CSV S3 file parsing incompatible character encodings: ASCII-8BIT and UTF-8

Hi, I’m trying to parse a csv file uploaded to S3 vie Carrierwave and getting “incompatible character encodings: ASCII-8BIT and UTF-8” error.
I had to call CarrierWave::Storage::fog::File#read method on the Fog file I’m getting back from S3 in my resque job since it wouldn’t let me get the file as it was(calling #read give me a string back).
But then when I try to call CSV.parse(@file.force_encoding(‘UTF-8’), :encoding => ‘utf-8’) passing the string(@file in this case) I get the above error. Could someone give me a clue on how to resolve it?
Thanks.

Hi @alexbush, in the ruby files that deal with the CSV, you can try to add a comment on top like so:

# encoding: utf-8

That should do the trick :slight_smile: Hope this helps!

nope, that was the first thing I tried. The problem is not in the characters I type myself in a ruby file but in the file I parse after downloading from an S3 storage via Carrierwave/Fog gems.

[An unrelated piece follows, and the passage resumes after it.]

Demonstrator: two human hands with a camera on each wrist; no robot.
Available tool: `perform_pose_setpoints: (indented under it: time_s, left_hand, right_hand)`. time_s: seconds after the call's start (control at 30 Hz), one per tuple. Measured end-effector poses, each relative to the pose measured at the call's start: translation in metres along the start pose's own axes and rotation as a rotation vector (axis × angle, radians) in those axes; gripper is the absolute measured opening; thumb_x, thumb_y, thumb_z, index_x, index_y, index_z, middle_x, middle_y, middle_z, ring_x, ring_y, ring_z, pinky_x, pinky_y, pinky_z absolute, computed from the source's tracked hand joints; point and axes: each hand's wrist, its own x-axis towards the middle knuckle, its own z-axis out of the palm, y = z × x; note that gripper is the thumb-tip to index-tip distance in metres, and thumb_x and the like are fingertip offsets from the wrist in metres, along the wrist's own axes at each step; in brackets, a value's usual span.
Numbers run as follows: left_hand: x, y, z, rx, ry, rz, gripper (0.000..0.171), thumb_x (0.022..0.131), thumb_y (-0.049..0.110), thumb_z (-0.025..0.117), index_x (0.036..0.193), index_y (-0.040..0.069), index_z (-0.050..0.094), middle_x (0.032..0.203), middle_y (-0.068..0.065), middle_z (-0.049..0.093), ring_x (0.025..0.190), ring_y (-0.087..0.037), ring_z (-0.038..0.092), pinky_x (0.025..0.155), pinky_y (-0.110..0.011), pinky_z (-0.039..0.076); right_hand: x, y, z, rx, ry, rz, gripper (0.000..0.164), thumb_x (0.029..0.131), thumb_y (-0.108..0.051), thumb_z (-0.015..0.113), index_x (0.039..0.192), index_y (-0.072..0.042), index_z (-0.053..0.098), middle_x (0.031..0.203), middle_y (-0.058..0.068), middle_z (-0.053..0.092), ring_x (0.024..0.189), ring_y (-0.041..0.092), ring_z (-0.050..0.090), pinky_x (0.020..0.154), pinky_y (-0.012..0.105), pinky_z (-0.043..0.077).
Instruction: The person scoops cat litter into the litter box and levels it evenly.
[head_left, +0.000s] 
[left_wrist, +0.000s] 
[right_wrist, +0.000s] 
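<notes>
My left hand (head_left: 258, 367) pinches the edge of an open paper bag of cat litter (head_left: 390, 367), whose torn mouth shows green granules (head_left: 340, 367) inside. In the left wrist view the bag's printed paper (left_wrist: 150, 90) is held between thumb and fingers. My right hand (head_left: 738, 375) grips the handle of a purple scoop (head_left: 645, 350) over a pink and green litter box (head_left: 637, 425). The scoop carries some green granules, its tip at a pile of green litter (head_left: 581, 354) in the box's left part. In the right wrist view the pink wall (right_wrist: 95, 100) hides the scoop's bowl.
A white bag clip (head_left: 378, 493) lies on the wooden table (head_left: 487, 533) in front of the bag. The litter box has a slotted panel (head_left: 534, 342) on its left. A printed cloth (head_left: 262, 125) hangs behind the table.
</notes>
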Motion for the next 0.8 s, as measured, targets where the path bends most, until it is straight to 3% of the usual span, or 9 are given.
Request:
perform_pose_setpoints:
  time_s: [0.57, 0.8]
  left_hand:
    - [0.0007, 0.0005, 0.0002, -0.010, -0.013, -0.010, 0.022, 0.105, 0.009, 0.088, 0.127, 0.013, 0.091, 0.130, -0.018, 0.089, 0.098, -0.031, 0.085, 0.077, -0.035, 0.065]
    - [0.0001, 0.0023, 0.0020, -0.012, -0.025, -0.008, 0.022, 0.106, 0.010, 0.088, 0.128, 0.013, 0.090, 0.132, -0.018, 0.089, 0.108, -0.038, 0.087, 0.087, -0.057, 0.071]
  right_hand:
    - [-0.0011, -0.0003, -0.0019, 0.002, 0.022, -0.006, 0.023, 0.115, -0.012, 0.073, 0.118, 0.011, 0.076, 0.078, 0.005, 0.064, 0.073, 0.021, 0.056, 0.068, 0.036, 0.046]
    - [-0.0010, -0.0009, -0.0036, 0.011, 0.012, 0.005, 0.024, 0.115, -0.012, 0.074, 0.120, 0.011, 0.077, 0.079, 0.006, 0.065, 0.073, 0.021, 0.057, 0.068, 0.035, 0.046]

I found a workaround which is… not that perfect…

temp_file.write file.read.encode('UTF-8', { :invalid => :replace, :undef => :replace, :replace => '?' })

before I upload the file to S3, this way I at least get the desired utf-8 encoding on the file so it doesn’t break when I later retrieve it from S3 storage but I have to escape all the chars it doesn’t understand…
Any way get around it or better just convert the file to utf-8 in a proper way.
Oh, and yeah, I don’t know ahead of time what encoding the user would upload :frowning:

Maybe you can look around or ask in the carrierwave github issues if this is a known bug?

this isn’t a Carrierwave issue, I get the same problem if I parse the file right away without uploading it to S3. It’s an encoding issue.